そう思うようにしたものの、やっぱり男同士だから視線は集まる。
こんなに見られてイチャイチャするのは、男同士じゃなくても恥ずかしいものだ。
緊張で体が強張ったまま、とりあえずベッドに腰掛けると、ふわっと体が沈んだ。
「え。すげぇ。」
「すげーふわふわ。先輩、寝ちゃうんじゃないですか?」
「寝ないから!」
体を包み込んでくれるようなふわふわさに感動して、周りの目も忘れてベッドに寝転ぶ。
城崎も横に寝転び、目が合った時にちょうど会場が暗くなった。
真っ暗で、俺たちを照らすのは人工的に投影された星空だけ。
少しくらい…。
そう思って城崎に体を寄せると、城崎も同じことを考えていたのか身体がピッタリとくっついた。
「手、繋いでいい?」
耳元でそう尋ねられ、俺は自分から城崎の手を握った。
城崎は一瞬驚いたような顔をして、顔を綻ばせながら恋人繋ぎに繋ぎ変えた。
隣を見ると、城崎は何ともなさそうに星空を見つめていた。
ドキドキしてるのは俺だけ?
ううん。
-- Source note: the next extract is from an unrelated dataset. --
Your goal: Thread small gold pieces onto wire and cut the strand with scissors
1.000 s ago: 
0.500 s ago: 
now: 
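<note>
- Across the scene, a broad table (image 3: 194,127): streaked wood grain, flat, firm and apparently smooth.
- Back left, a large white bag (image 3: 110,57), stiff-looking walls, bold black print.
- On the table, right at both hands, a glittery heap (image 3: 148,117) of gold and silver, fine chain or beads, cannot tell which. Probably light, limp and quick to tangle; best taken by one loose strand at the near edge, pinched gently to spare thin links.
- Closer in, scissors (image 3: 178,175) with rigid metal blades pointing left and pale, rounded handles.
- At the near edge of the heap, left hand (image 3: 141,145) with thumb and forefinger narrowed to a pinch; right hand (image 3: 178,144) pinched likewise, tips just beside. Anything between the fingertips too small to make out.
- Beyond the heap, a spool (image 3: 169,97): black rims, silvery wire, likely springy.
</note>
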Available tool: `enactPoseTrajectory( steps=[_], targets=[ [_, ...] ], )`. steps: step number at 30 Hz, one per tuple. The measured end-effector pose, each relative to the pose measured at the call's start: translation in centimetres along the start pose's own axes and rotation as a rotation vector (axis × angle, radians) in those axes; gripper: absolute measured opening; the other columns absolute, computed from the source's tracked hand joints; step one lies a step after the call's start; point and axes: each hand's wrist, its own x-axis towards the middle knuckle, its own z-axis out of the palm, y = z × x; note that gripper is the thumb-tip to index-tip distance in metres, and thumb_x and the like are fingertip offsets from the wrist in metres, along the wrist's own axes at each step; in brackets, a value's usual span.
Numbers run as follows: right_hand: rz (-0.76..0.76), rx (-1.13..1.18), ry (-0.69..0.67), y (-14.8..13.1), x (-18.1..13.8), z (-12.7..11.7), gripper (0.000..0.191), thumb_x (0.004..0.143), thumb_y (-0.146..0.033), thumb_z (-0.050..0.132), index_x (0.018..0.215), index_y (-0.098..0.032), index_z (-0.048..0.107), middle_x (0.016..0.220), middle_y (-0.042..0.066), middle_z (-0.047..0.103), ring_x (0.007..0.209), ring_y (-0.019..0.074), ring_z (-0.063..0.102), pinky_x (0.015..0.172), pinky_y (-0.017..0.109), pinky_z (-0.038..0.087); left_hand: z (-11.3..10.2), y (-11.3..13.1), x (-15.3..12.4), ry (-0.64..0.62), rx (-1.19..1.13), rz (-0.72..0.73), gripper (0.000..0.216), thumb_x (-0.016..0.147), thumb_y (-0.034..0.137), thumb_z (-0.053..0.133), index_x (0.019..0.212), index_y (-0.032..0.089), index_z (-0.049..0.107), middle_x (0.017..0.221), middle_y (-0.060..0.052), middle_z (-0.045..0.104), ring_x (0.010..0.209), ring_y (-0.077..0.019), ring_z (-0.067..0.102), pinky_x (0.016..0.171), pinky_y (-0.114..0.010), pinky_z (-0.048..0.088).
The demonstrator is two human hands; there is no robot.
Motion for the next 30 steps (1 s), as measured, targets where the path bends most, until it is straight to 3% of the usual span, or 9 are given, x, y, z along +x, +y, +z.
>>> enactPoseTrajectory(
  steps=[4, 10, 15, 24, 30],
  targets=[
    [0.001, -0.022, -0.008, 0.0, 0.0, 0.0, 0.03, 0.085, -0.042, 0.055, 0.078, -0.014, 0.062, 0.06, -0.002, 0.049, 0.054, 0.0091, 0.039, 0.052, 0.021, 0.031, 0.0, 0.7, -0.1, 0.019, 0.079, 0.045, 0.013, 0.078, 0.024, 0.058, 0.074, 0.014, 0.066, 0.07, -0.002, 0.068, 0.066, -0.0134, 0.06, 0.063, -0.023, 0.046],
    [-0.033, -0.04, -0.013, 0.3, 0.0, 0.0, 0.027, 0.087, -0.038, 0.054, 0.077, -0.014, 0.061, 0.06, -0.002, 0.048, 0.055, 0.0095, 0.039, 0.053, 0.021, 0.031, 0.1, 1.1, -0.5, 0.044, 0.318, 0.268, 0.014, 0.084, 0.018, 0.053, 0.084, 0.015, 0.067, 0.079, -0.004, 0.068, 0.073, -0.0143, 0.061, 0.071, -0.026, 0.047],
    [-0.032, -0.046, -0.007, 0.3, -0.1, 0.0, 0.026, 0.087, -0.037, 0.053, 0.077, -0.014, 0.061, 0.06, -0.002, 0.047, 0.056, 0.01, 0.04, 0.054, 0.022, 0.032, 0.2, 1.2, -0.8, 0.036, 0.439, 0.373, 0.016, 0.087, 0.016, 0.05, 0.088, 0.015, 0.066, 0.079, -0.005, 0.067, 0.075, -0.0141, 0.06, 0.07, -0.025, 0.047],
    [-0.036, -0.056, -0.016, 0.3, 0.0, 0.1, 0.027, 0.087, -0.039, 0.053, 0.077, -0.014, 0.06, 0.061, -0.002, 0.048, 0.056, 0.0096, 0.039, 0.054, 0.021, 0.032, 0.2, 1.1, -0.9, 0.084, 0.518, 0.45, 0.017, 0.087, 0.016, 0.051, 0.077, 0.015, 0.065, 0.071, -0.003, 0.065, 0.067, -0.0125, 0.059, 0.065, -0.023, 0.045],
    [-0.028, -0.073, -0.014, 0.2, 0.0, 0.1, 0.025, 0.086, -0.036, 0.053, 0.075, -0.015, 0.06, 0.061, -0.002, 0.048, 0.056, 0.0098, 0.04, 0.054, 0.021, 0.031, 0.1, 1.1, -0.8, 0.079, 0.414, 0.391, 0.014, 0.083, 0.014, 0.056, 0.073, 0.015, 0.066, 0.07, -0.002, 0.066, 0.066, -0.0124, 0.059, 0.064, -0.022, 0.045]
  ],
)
きっと城崎だって同じように思ってる。
もっと近づきたいな、って。
もっと甘えたいな、って。
そう思うけど、人の目もあるから常識的に考えてできるのは手を繋ぐことくらい。
諦めて星空を見上げる。
あぁ、とても綺麗だ。
BGMのように耳を通り抜けていく解説。
頭に入ってこないから、俺は多分眠いんだと思う。
しかもベッド気持ちいいし…。
眠るために作られただろ、これ……
「……………」
「先輩、寝た?」
「………て…なぃ…」
クスクス笑うような声。
寝ないと啖呵切って起きながら、開始数分でこの様。
そりゃ城崎も笑うよな。
「寝ていいよ?終わったら起こしてあげる。」
「……寝…なぃ…し……」
「はいはい。」
寝てたまるかと何度も目を開けて、その度に瞼が閉じて、気づいたらやっぱり眠っていた。